• Exercise brief:
Only one portion of the data is to be written out: from the line bearing "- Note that" through the line bearing "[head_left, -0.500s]". Write it exactly as it appears.

• Excerpted records:
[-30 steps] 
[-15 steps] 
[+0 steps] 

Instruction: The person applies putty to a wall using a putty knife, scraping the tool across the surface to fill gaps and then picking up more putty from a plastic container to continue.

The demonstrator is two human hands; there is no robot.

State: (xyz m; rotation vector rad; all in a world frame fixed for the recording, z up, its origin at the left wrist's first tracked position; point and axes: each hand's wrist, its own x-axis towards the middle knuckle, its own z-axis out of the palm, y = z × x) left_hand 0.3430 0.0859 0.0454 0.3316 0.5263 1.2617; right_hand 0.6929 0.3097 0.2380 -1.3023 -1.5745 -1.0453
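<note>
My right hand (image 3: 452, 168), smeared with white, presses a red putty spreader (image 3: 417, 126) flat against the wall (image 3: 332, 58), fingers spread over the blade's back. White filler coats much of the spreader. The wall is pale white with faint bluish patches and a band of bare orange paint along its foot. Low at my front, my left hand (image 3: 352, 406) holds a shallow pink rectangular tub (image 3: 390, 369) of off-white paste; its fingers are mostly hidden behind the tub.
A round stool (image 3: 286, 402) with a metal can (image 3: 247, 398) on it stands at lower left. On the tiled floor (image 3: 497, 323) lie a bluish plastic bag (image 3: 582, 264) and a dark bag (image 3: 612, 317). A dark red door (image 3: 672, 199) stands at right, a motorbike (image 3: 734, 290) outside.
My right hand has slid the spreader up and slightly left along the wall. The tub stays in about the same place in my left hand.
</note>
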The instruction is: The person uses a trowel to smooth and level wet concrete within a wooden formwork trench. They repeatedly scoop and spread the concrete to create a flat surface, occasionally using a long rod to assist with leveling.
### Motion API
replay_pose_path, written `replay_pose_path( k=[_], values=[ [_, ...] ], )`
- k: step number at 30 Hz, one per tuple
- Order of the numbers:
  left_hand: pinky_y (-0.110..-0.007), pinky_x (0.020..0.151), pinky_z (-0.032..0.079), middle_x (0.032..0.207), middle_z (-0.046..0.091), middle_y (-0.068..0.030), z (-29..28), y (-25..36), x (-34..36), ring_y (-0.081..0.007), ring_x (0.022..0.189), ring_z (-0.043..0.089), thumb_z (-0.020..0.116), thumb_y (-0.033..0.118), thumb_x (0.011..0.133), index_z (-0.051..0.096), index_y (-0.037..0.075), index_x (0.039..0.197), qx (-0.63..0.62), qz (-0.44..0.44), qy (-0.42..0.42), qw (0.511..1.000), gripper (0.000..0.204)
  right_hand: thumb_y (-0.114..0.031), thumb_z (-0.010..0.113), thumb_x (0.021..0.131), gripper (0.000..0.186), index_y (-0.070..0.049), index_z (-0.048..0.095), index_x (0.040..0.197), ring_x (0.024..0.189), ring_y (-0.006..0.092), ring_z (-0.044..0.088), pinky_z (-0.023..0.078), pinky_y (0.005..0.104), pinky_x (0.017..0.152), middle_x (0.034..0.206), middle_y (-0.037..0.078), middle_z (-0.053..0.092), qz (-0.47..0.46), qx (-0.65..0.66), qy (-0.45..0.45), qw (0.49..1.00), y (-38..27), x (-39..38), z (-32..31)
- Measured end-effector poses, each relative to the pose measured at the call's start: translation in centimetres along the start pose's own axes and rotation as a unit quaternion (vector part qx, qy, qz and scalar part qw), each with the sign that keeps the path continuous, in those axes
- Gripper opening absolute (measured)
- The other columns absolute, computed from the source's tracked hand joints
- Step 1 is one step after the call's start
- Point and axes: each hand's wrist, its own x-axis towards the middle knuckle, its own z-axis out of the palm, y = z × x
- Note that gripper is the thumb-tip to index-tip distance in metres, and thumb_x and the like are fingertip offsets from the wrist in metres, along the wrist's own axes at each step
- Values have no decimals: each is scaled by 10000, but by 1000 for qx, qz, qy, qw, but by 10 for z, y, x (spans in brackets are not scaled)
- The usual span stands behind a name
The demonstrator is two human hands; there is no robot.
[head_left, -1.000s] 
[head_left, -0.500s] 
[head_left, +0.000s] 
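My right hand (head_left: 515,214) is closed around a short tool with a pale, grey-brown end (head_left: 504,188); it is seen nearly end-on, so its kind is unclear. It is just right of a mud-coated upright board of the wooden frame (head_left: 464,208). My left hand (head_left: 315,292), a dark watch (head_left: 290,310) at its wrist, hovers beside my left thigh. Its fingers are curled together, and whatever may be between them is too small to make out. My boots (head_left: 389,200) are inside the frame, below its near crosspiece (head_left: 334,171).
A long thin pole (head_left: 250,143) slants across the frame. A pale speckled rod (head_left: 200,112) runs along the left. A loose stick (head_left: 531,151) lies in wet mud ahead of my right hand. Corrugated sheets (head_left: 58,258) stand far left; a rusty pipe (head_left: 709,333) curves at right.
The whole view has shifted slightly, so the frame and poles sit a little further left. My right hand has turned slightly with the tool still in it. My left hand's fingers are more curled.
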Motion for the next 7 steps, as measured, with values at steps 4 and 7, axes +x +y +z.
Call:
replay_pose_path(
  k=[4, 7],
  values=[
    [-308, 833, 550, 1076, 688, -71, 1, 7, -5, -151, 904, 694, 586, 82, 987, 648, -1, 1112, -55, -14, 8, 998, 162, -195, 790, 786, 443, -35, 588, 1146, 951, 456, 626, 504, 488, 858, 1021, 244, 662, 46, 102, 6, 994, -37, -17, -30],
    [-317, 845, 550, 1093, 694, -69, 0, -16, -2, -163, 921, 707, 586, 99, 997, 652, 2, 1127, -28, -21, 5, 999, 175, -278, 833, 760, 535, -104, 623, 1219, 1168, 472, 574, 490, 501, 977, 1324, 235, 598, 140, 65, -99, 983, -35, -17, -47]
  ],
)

• Problem solution:
- Note that gripper is the thumb-tip to index-tip distance in metres, and thumb_x and the like are fingertip offsets from the wrist in metres, along the wrist's own axes at each step
- Values have no decimals: each is scaled by 10000, but by 1000 for qx, qz, qy, qw, but by 10 for z, y, x (spans in brackets are not scaled)
- The usual span stands behind a name
The demonstrator is two human hands; there is no robot.
[head_left, -1.000s] 
[head_left, -0.500s] 

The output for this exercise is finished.